- _Prompt_: From the first line to the last, give the records again exactly and skip the pictures.

Records supplied: Begin

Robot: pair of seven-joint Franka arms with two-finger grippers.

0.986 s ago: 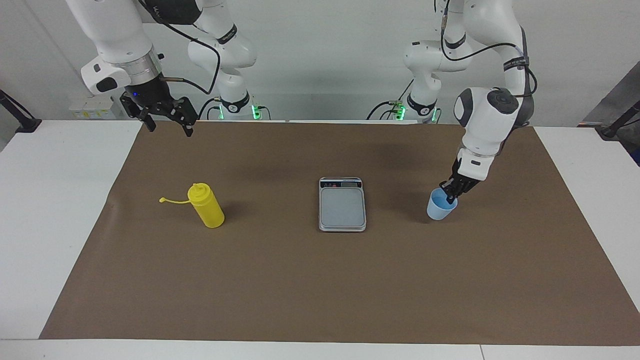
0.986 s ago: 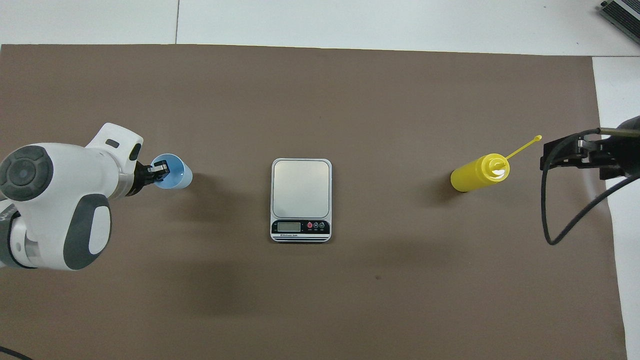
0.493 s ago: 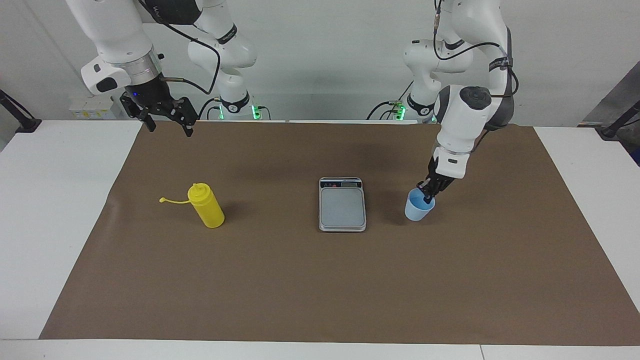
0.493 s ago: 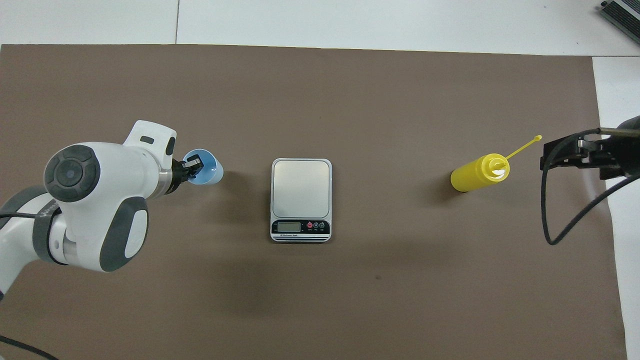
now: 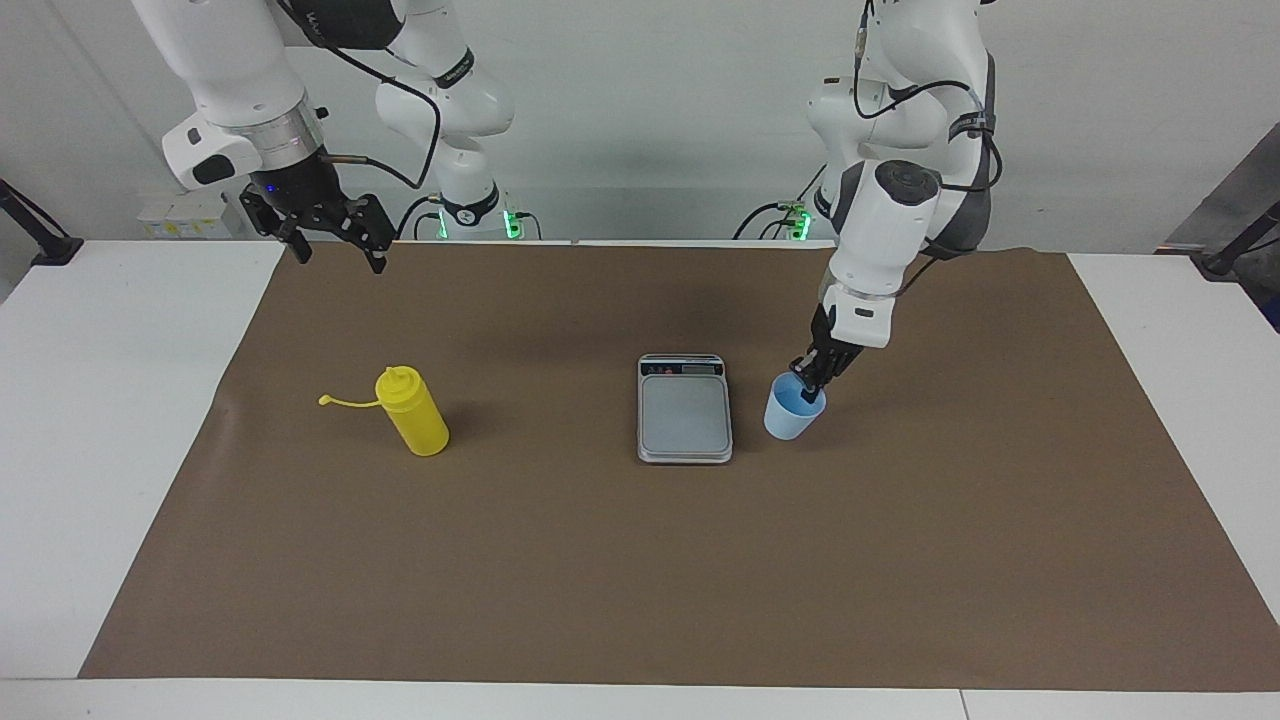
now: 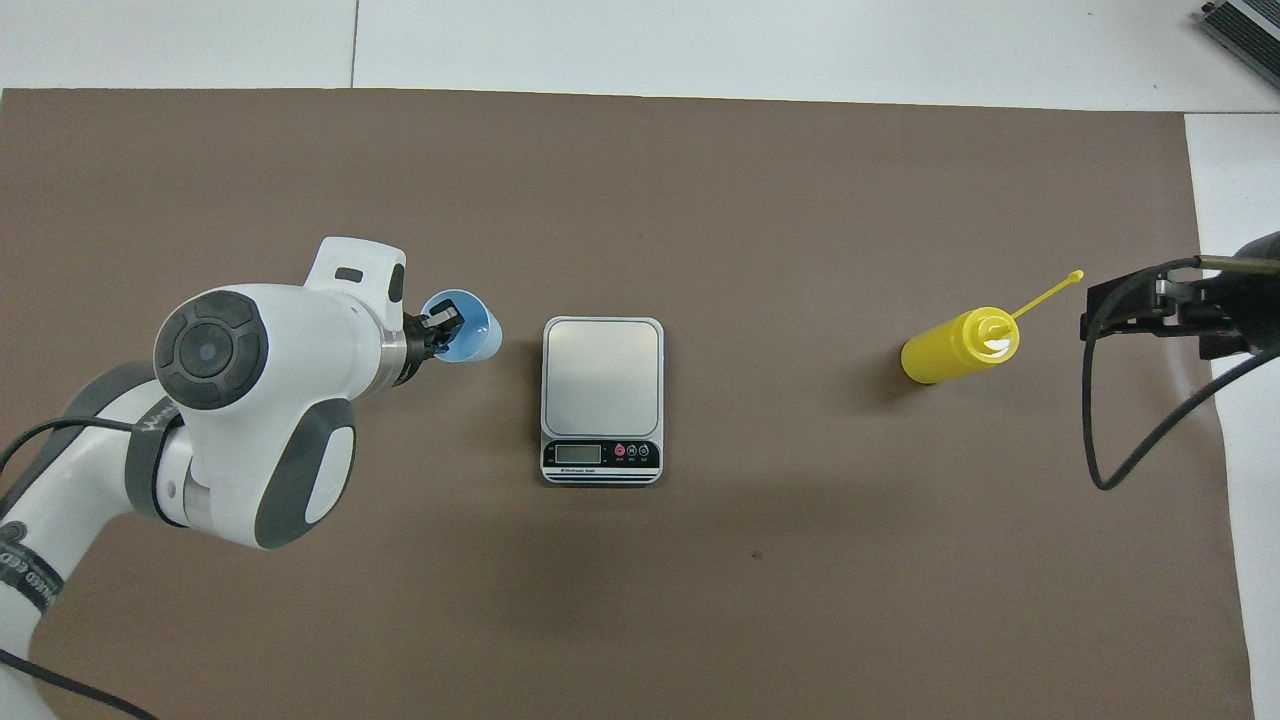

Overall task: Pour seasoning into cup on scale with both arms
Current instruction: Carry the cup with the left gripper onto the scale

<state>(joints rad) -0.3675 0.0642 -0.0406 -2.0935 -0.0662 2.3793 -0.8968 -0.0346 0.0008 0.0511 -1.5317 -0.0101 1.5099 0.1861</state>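
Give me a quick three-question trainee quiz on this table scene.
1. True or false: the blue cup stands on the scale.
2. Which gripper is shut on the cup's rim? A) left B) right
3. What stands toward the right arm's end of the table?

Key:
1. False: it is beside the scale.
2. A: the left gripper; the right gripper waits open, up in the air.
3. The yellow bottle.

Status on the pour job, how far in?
Done: left hand is shut on the cup rim. In hand: cup sits beside the scale, toward the left arm's end, not yet on the plate. Left: set cup on scale, then pick up the bottle and pour; right hand waits open, raised near the bottle's end of the table.
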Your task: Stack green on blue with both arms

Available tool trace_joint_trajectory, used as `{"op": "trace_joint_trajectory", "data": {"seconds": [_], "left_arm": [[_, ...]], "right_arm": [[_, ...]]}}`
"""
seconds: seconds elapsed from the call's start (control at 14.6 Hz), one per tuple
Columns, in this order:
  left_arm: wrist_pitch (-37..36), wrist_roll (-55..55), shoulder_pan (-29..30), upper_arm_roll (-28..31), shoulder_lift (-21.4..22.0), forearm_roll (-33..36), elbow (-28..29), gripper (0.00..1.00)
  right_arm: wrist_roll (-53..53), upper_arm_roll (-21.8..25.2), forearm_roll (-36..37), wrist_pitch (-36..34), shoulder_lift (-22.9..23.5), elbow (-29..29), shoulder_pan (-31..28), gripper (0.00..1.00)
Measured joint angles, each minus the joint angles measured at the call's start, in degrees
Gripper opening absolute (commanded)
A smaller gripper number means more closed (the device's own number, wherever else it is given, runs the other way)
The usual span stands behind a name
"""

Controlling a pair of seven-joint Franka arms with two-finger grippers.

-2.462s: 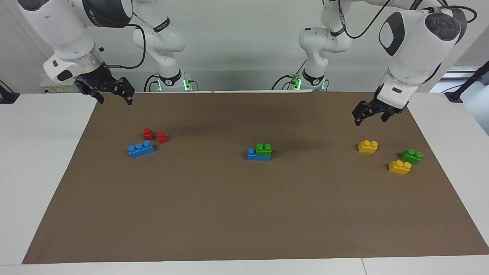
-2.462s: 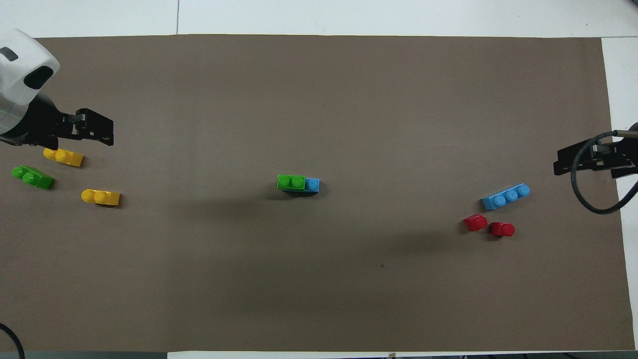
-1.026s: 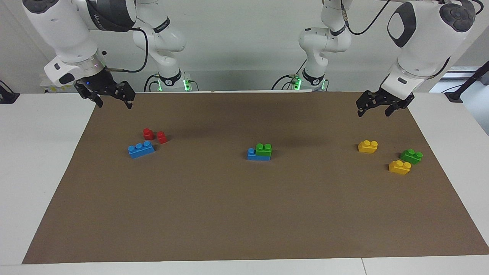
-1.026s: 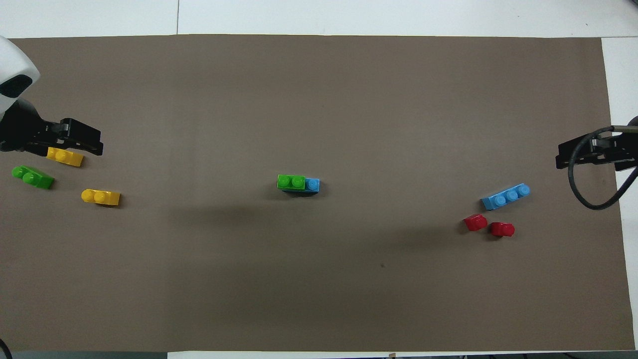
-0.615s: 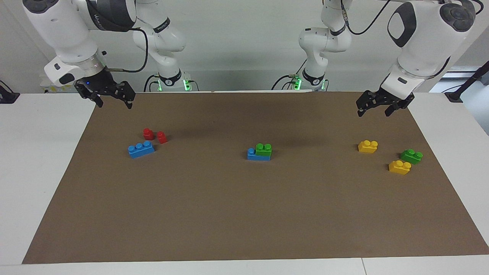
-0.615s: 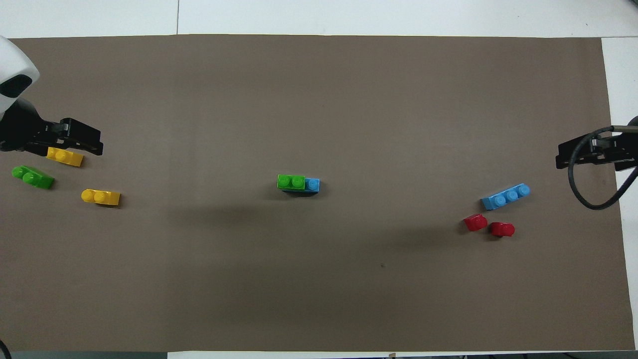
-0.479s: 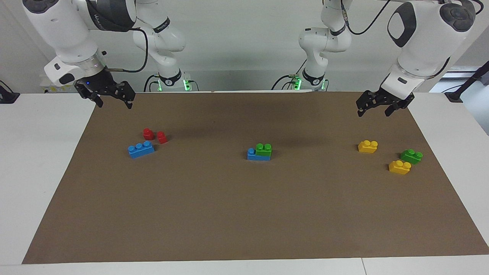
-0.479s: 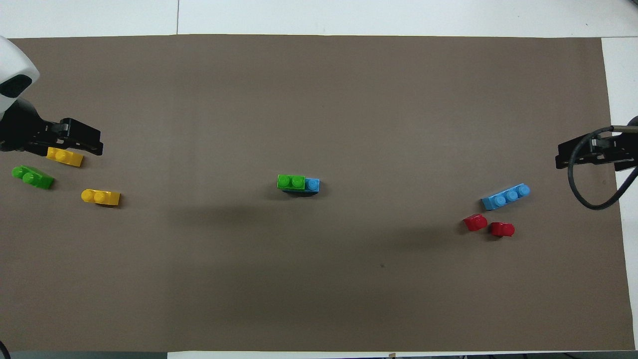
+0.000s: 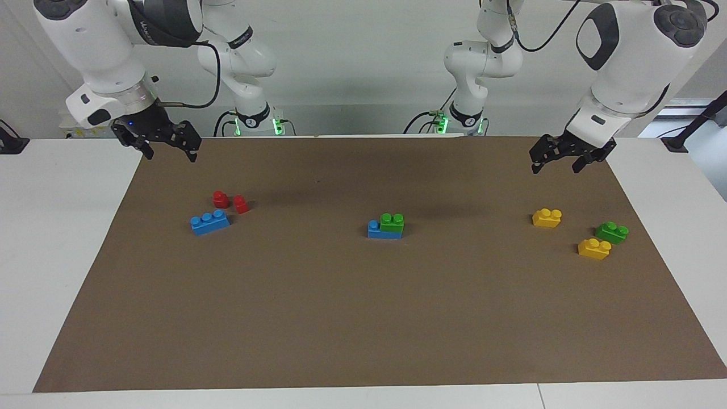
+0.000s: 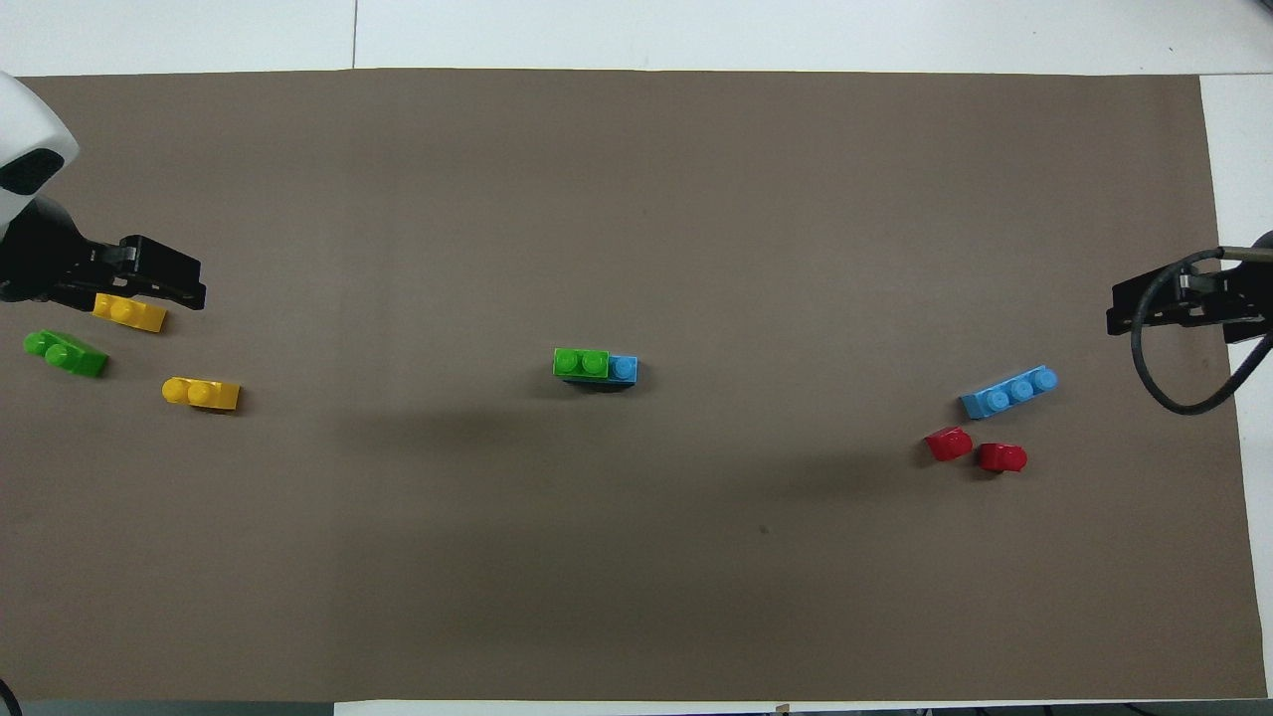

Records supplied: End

- _Output below_:
Robot: pair of seven-joint Franka arms with two-finger grippers.

0.986 s ago: 
0.986 s ago: 
0.493 s ago: 
0.493 s ago: 
now: 
now: 

Overall task: Pour seasoning into cup on scale with both arms
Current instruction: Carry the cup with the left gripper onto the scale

<state>(joints rad) -0.3675 0.0642 -0.0406 -2.0935 -0.0662 2.3793 -0.8968 -0.0346 0.0008 0.0511 -1.5317 -0.0101 1.5099 0.1861</state>
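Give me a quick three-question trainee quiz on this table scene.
1. True or false: the blue cup stands on the scale.
2. Which gripper is shut on the cup's rim? A) left B) right
3. What stands toward the right arm's end of the table?

Key:
1. False: it is beside the scale.
2. A: the left gripper; the right gripper waits open, up in the air.
3. The yellow bottle.

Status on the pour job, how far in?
Done: left hand is shut on the cup rim. In hand: cup sits beside the scale, toward the left arm's end, not yet on the plate. Left: set cup on scale, then pick up the bottle and pour; right hand waits open, raised near the bottle's end of the table.
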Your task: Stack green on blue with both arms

Available tool trace_joint_trajectory, used as `{"op": "trace_joint_trajectory", "data": {"seconds": [_], "left_arm": [[_, ...]], "right_arm": [[_, ...]]}}`
"""
seconds: seconds elapsed from the call's start (control at 14.6 Hz), one per tuple
Columns, in this order:
  left_arm: wrist_pitch (-37..36), wrist_roll (-55..55), shoulder_pan (-29..30), upper_arm_roll (-28..31), shoulder_lift (-21.4..22.0), forearm_roll (-33..36), elbow (-28..29), gripper (0.00..1.00)
  right_arm: wrist_roll (-53..53), upper_arm_roll (-21.8..25.2), forearm_roll (-36..37), wrist_pitch (-36..34), shoulder_lift (-22.9..23.5), elbow (-29..29), shoulder_pan (-31..28), gripper (0.00..1.00)
Measured joint angles, each minus the joint angles measured at the call's start, in degrees
Gripper opening absolute (commanded)
A smaller gripper number means more closed (the device's own number, wherever else it is given, runs the other way)
The usual span stands behind a name
"""

Controlling a pair of seven-joint Franka arms with two-finger grippers.

-2.462s: 
-2.462s: 
-1.026s: 
-1.026s: 
-0.615s: 
-0.615s: 
-0.479s: 
-0.479s: 
+0.000s: 
+0.000s: 

The response to this exercise has been given in full.